Le Bourget — L’accord sur le climat en négociation à Paris devra « reconnaître » la question des « réfugiés environnementaux », ces millions de personnes contraintes à l’exil pour des motifs climatiques ou météorologiques, ont plaidé vendredi des experts.

« C’est très important que ce soit reconnu parce que ce serait une base légale sur laquelle les États pourront ensuite s’appuyer pour débloquer des financements », a estimé François Gemenne, spécialiste de géopolitique du climat à l’institut d’études politiques (Sciences Po) de Paris.

« La migration doit être reconnue sous deux aspects : sous celui du déplacement forcé (pour être inclus dans les discussions portant sur les préjudices liés au changement climatique) et sous celui de la migration volontaire comme solution pour s’adapter aux effets du changement climatique », a estimé ce spécialiste.
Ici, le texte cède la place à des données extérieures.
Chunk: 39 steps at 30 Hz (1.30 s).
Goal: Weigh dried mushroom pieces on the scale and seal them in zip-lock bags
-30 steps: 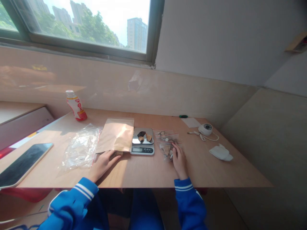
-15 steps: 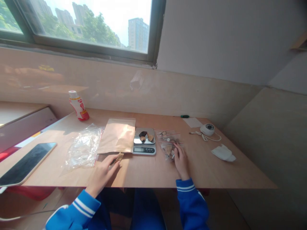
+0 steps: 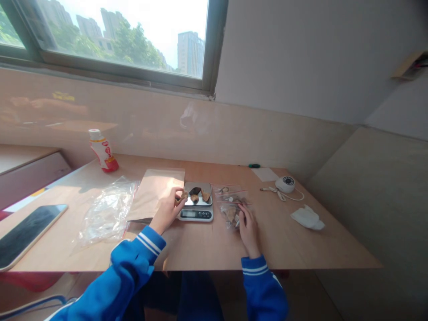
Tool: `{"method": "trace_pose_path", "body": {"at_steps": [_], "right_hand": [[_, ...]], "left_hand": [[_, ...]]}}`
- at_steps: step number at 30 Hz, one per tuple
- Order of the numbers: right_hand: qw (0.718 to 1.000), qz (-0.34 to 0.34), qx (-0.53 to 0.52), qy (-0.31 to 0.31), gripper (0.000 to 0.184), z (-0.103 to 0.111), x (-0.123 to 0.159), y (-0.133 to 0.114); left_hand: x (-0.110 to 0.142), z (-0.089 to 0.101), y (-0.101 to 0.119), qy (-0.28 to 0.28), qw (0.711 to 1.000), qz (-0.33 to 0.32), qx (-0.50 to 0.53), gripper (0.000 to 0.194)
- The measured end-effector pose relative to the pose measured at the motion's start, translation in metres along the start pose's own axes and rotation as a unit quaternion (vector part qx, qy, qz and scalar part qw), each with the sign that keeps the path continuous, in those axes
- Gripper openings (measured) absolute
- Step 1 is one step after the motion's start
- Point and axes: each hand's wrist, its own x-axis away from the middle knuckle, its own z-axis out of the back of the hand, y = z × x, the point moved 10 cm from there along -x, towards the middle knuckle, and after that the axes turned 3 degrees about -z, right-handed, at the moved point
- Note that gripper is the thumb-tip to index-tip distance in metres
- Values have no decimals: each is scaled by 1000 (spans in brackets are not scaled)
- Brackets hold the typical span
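Observation:
My left hand (image 3: 168,209) pinches a small brown dried piece (image 3: 181,196) at the left edge of the kitchen scale (image 3: 197,214). Several dark and tan dried pieces (image 3: 195,198) lie on the scale's metal plate; the digits on its display are too faint to read. Beside the scale, a brown paper pouch (image 3: 152,191) lies flat, partly behind my left hand. My right hand (image 3: 248,227) rests with fingers extended on the right edge of a clear zip bag (image 3: 229,211) holding brown pieces and small white packets.
Left of the pouch lies a crumpled clear plastic bag (image 3: 105,211), with a phone (image 3: 31,234) farther left. A red-and-white bottle (image 3: 104,151) stands at the back. To the right are a white camera-like device (image 3: 285,183) with a cable, a tissue (image 3: 308,217) and a paper sheet (image 3: 265,174).
My left hand has moved up and right with the brown piece, from the front of the pouch to the scale's plate. My right hand stays at the zip bag. The view has shifted slightly.

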Motion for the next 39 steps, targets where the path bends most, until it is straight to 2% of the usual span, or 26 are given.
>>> {"method": "trace_pose_path", "body": {"at_steps": [5, 10, 14, 19, 23, 26, 33, 37, 39], "right_hand": [[1000, 6, 0, 6, 44, 0, 0, -1], [1000, 6, 5, 2, 42, 1, 1, -1], [1000, 6, 9, 2, 43, 1, 1, -2], [1000, 3, 3, 4, 42, 1, 1, 0], [1000, -1, 2, -2, 43, 1, 1, 0], [1000, -6, 4, -4, 43, 0, 1, 1], [1000, 8, 5, 4, 42, 1, 1, -1], [1000, 12, 6, 4, 42, 1, 1, -2], [1000, 12, 8, 3, 41, 1, 1, -2]], "left_hand": [[-7, -18, -16, -28, 999, 27, -33, 32], [-10, -24, -11, -41, 992, -4, -122, 30], [-12, -20, -7, -19, 985, -20, -173, 29], [-9, -6, -6, 2, 989, -5, -148, 32], [-5, -13, 0, -61, 982, -29, -177, 39], [-3, -19, -1, -82, 974, -27, -208, 41], [-11, -16, 2, -65, 977, 3, -201, 36], [-18, 3, -2, -24, 988, 57, -140, 36], [-24, 13, -4, 10, 995, 62, -83, 34]]}}
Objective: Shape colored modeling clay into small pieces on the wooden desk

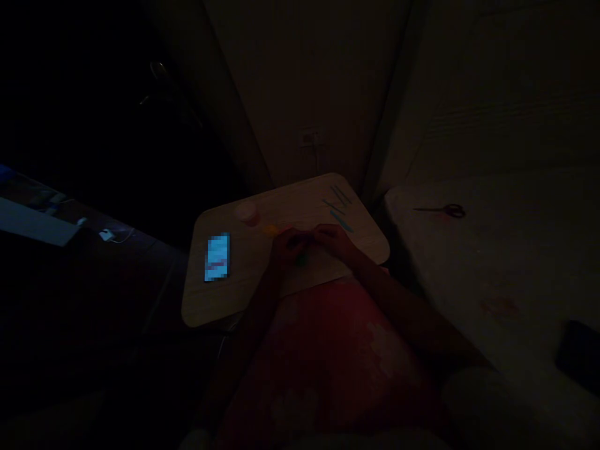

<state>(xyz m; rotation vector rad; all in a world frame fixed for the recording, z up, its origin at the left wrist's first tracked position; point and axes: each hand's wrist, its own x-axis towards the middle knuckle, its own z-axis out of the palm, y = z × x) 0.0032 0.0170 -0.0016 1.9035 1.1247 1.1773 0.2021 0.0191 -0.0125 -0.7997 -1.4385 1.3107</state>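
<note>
In dim light, my left hand [284, 247] and my right hand [330, 235] meet above the near part of a small wooden table [248, 275]. Both have their fingers bent and pinched together around something small and dark, perhaps purplish, too dark to name. A small green piece [301, 259] shows just below my left hand. Beyond that hand lies a yellow-orange piece [270, 230]. A flat blue-green strip-like thing [342, 221] rests past my right hand, near several thin sticks [338, 197].
A lit phone [217, 257] lies at the table's left. Near the back edge stands a pale pinkish round container [247, 214]. Scissors [440, 210] lie on a pale bed-like surface [469, 269] to the right. A wall socket [309, 137] with a cord is behind.
</note>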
En moyenne, quelque 26 millions de personnes ont été chassées de chez elles chaque année entre 2008 et 2014 par des phénomènes climatiques ou météorologiques, selon des chiffres publiés cet été par l’Observatoire des situations de déplacement interne (IDMC), une ONG norvégienne.

Pour autant, la question de la place des « réfugiés climatiques » dans le futur accord fait encore l’objet d’âpres discussions.

« On l’a entendu dans les discours [lundi au Bourget], tous les chefs d’État reconnaissent aujourd’hui que c’est l’une des conséquences les plus importantes du changement climatique. Mais ça bloque dès qu’il s’agit de le reconnaître formellement dans le texte », a relevé Walter Kaelin, envoyé spécial de l’initiative Nansen, un programme lancé en 2012 par la Suisse et la Norvège pour proposer des mesures pour mieux accueillir et protéger les déplacés climatiques.

« Pendant très longtemps, on a considéré que la question des déplacements était un risque lointain et on ne s’est pas occupé de cette question. Aujourd’hui, c’est une réalité, ce n’est pas un sujet anecdotique », a encore rappelé François Gemenne, en précisant que les déplacements sont le plus souvent liés aussi à des facteurs économiques ou sociaux.

« Au moment où on achoppe sur des virgules et des crochets [lors des négociations], chacun doit garder à l’esprit que l’enjeu climatique est la pierre angulaire de la dignité humaine et de la justice sociale », a pour sa part déclaré Nicolas Hulot, dont sa fondation organisait vendredi après-midi une conférence sur ce thème.